Quote from the first line below through the line that contains "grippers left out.", both included, and leave the pictures out.
★ ★ ★ ★ ★
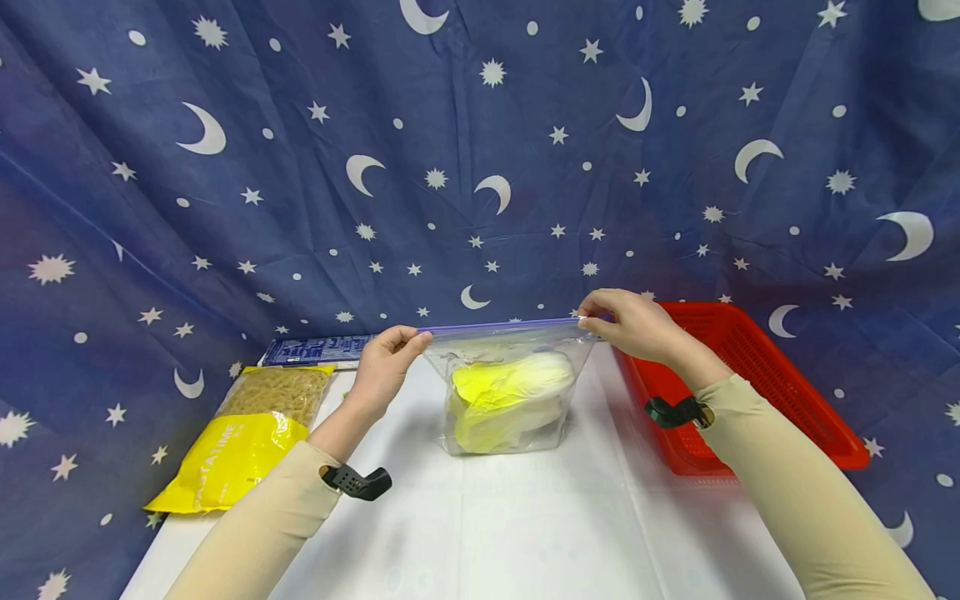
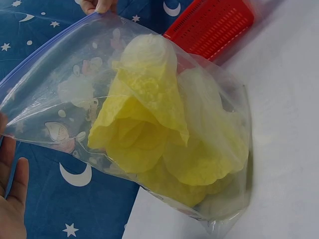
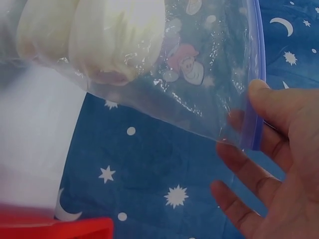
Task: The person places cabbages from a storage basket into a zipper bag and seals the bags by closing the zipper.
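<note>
A clear zip bag (image 1: 510,392) stands upright near the middle of the white table (image 1: 525,525), its bottom resting on the surface and its purple zip strip (image 1: 502,325) stretched level between the two hands. Inside lies a head of cabbage (image 1: 510,400), pale white at one end and yellow in its leaves, filling the lower half of the bag; the left wrist view shows the leaves pressed against the plastic, which carries small printed cartoon figures.

The left hand (image 1: 382,367) pinches the left end of the zip strip between thumb and fingertips, a narrow grip closed on the plastic. The right hand (image 1: 630,321) pinches the right end in the same way; in the right wrist view its thumb lies on the strip while the other fingers spread loosely below.

A red basket (image 1: 757,375) sits at the right side of the table, just beside the bag and under the right forearm; what it holds cannot be seen. To the left lies a yellow packet of noodles (image 1: 247,433), flat, with one corner over the table's left edge. Behind it a blue box (image 1: 315,350) lies flat against the star-and-moon cloth (image 1: 480,167) that hangs at the back.

Bare table lies open in front of the bag, between the two sleeves, down to the near edge.
</note>
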The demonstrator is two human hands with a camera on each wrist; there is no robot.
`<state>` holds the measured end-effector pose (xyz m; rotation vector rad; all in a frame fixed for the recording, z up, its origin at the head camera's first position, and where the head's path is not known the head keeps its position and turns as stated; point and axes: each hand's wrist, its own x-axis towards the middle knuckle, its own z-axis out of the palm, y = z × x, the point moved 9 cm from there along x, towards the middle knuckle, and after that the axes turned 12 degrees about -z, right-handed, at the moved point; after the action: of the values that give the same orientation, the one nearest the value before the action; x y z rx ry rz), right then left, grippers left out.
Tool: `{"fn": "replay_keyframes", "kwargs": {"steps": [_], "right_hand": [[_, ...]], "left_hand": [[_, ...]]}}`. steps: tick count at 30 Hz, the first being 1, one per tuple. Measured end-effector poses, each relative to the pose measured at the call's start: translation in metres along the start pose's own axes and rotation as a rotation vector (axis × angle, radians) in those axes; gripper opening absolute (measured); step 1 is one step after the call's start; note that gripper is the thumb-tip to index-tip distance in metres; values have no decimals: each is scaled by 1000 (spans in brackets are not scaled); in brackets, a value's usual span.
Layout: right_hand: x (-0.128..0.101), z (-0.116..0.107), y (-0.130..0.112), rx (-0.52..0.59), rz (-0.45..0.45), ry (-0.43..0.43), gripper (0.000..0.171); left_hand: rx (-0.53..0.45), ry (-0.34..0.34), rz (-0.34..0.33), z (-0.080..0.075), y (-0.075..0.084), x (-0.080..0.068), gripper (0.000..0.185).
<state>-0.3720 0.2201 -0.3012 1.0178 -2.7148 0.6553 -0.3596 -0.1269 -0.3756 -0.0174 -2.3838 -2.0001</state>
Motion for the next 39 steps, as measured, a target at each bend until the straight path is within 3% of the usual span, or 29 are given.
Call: {"fn": "replay_keyframes", "kwargs": {"steps": [19, 25, 33, 39], "right_hand": [[-10, -3, 11, -24, 31, 9, 12], [-9, 2, 13, 76, 51, 27, 14], [-5, 6, 16, 251, 130, 83, 18], [0, 9, 21, 408, 192, 151, 22]], "left_hand": [[-6, 2, 4, -3, -3, 1, 39], [-15, -16, -19, -3, -4, 2, 38], [-44, -53, 8, -5, 3, 7, 36], [-37, -40, -44, -9, 4, 13, 36]]}}
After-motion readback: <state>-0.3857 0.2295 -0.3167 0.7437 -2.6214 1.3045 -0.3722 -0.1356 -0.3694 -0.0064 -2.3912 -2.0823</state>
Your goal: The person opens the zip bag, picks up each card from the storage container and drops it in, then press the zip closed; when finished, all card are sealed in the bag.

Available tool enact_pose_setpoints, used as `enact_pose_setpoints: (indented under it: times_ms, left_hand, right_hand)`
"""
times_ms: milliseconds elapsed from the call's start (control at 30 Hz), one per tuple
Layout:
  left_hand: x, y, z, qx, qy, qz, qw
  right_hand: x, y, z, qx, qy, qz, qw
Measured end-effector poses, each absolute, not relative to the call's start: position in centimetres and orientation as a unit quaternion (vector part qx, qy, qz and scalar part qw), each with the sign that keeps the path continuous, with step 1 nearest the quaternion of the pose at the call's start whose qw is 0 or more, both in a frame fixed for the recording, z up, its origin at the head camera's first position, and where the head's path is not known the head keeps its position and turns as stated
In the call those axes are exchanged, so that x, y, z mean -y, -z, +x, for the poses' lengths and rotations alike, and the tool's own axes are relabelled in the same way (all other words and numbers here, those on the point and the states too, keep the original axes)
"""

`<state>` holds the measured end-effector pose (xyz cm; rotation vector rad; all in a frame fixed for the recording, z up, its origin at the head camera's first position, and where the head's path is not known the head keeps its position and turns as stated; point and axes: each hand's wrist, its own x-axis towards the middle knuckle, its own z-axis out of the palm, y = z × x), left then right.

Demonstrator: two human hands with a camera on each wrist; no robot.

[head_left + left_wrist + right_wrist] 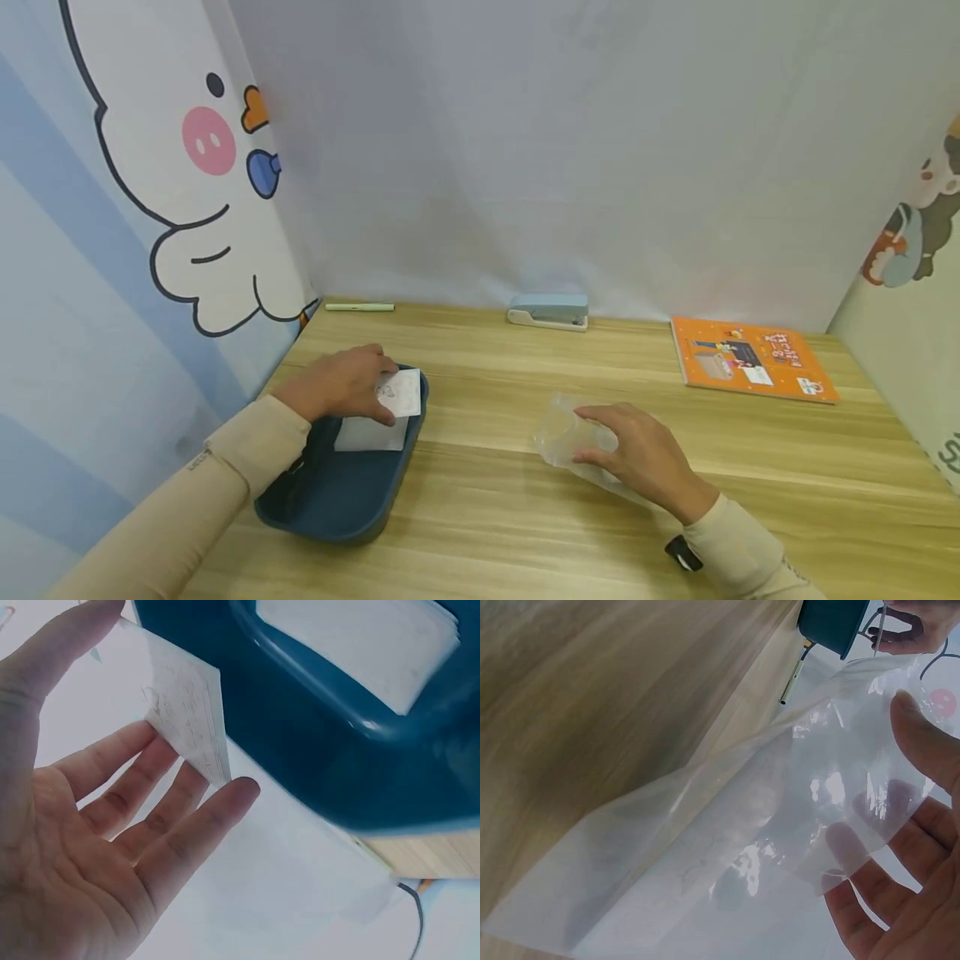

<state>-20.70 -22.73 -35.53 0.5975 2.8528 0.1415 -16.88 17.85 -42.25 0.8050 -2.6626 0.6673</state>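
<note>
While a rectangular white printed paper [402,392] is pinched by the left hand [341,385], a clear plastic bag [557,435], well rightward of it, is gripped by the right hand [647,450].

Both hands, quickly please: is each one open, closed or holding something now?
Left hand: holding small white printed paper.
Right hand: holding a clear plastic bag between thumb and fingers.

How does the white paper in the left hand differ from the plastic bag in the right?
The white paper is opaque and bears printing; the plastic bag is see-through and shiny. The paper looks small and flat, while the bag is larger and bends in a loose curve. Both are hand-held.
</note>
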Motion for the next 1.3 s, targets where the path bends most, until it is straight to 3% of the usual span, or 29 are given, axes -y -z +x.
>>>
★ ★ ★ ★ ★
Output below |
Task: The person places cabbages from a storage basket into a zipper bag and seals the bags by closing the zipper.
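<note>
A clear zip bag (image 1: 510,392) stands upright near the middle of the white table (image 1: 525,525), its bottom resting on the surface and its purple zip strip (image 1: 502,325) stretched level between the two hands. Inside lies a head of cabbage (image 1: 510,400), pale white at one end and yellow in its leaves, filling the lower half of the bag; the left wrist view shows the leaves pressed against the plastic, which carries small printed cartoon figures.

The left hand (image 1: 382,367) pinches the left end of the zip strip between thumb and fingertips, a narrow grip closed on the plastic. The right hand (image 1: 630,321) pinches the right end in the same way; in the right wrist view its thumb lies on the strip while the other fingers spread loosely below.

A red basket (image 1: 757,375) sits at the right side of the table, just beside the bag and under the right forearm; what it holds cannot be seen. To the left lies a yellow packet of noodles (image 1: 247,433), flat, with one corner over the table's left edge. Behind it a blue box (image 1: 315,350) lies flat against the star-and-moon cloth (image 1: 480,167) that hangs at the back.

Bare table lies open in front of the bag, between the two sleeves, down to the near edge.
</note>
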The demonstrator is two human hands with a camera on each wrist; there is no robot.
`<state>` holds the measured end-effector pose (xyz m; rotation vector rad; all in a frame fixed for the recording, z up, its origin at the head camera's first position, and where the head's path is not known the head keeps its position and turns as stated; point and axes: each hand's wrist, its own x-axis towards the middle knuckle, its own z-axis out of the palm, y = z × x, the point moved 9 cm from there along x, towards the middle knuckle, and after that the axes turned 12 degrees about -z, right-handed, at the moved point; after the action: of the values that give the same orientation, the one nearest the value before the action; x y z rx ry rz), right then left, grippers left out.

The exercise requires no further output.